Be tied to a single topic or technique. Levels that span multiple techniques are not recommended.
Be generated metamorphically using methods equivalent to the current MetaCTF challenges.
Follow the same format as the current MetaCTF challenges with each binary producing the flag "Good Job." upon successful completion.

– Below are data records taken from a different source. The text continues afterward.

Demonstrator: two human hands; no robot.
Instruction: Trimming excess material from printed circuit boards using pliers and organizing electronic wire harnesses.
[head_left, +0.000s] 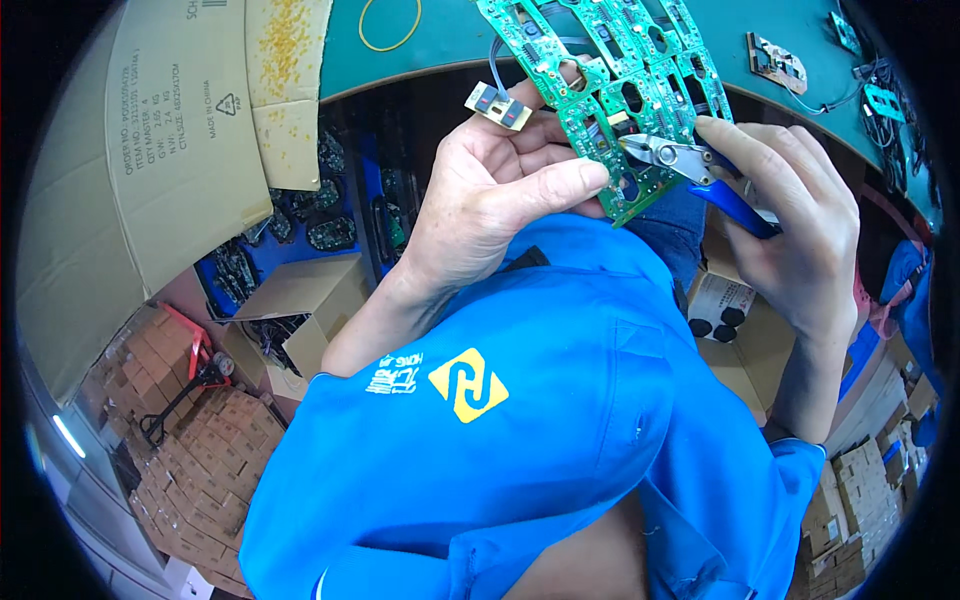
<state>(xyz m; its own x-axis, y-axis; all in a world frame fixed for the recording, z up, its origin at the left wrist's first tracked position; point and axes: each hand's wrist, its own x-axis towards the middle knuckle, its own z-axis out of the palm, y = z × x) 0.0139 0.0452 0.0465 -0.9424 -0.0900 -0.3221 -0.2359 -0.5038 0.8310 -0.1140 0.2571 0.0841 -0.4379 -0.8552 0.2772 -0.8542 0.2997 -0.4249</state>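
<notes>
Below green bench [450,45], left hand [490,190] grips one circuit panel [610,90], right hand [800,220] one cutter [690,165].

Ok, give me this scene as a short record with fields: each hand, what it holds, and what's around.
left hand: left hand grips a green circuit board panel, thumb pressed on its lower edge
also in left hand: small beige connector part between the fingers
right hand: right hand holds blue-handled cutters, tips at the panel's edge
surface: green table with a yellow rubber band
surroundings: cardboard box at left
clothing: blue shirt
</notes>
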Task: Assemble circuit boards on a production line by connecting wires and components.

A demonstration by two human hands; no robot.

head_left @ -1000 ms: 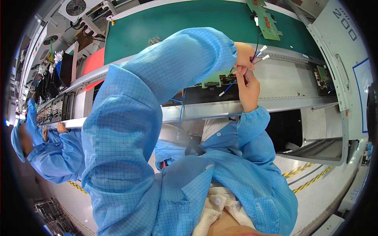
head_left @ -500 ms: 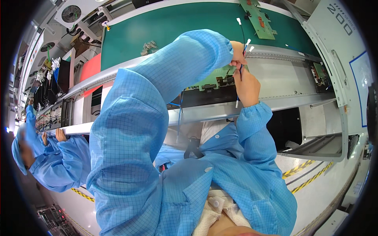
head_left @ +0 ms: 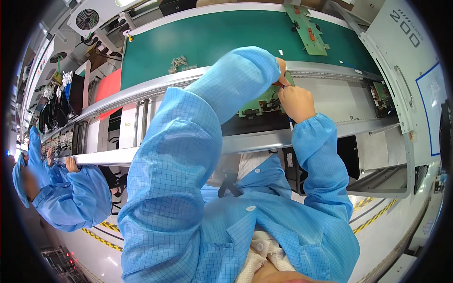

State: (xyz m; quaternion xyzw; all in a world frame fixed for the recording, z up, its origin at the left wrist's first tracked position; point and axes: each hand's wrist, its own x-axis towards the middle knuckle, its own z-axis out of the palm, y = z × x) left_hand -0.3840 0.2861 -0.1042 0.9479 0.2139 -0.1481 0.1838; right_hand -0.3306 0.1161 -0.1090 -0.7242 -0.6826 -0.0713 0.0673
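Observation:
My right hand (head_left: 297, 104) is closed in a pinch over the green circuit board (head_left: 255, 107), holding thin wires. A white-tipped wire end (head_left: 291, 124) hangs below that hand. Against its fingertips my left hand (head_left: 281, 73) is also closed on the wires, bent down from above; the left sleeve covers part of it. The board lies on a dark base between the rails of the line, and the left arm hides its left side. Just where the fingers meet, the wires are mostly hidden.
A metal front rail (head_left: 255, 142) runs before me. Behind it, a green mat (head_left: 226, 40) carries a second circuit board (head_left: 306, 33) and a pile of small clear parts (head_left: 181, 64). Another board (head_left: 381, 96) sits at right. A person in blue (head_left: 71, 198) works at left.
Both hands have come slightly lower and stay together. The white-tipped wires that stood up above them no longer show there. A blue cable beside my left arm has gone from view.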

The rubric can be found here. Projects are to be submitted as a zipfile via the corresponding D2L dropbox folder.

Final project (Option #2: Malware RCE)
The goal of this final project will be for you to reverse-engineer a piece of malware of your choice using everything you have learned in this course. After reverse-engineering the malware, you are to record a screencast walkthrough that steps through your analysis. Tools for doing the screencast can be found at PSU's Media Space. To submit a screencast, simply add it to the "Malware" channel on Media Space.

Final CTF
A final CTF will be run on the last day of class consisting of two parts. The first, graded part will be the exam CTF consisting of several CTF levels that are similar to the homework CTF. This is to ensure that you have mastered the knowledge and skills the course is attempting to provide. When students complete the first part, they will go on to the second part, in which students will attempt to solve the final project CTF levels submitted by others.

Course objectives

Understand the underlying mechanisms used by viruses, worms, trojans, backdoors, and rootkits.
Understand vulnerabilities that malware exploits to compromise end hosts.

Understand techniques malware uses to circumvent and evade detection
Understand counter-measures that prevent the spread of malware
Understand counter-measures that detect malware

Policies

Grading

Attendance	10%
Homeworks	30%
Lab notebook	30%
Final project	15%
Final CTF	15%

Academic misconduct

Includes allowing another student to copy your work unless specifically allowed by the instructor.
Results in a grade of 0 for the assignment or exam.
Results in the initiation of disciplinary action at the university level.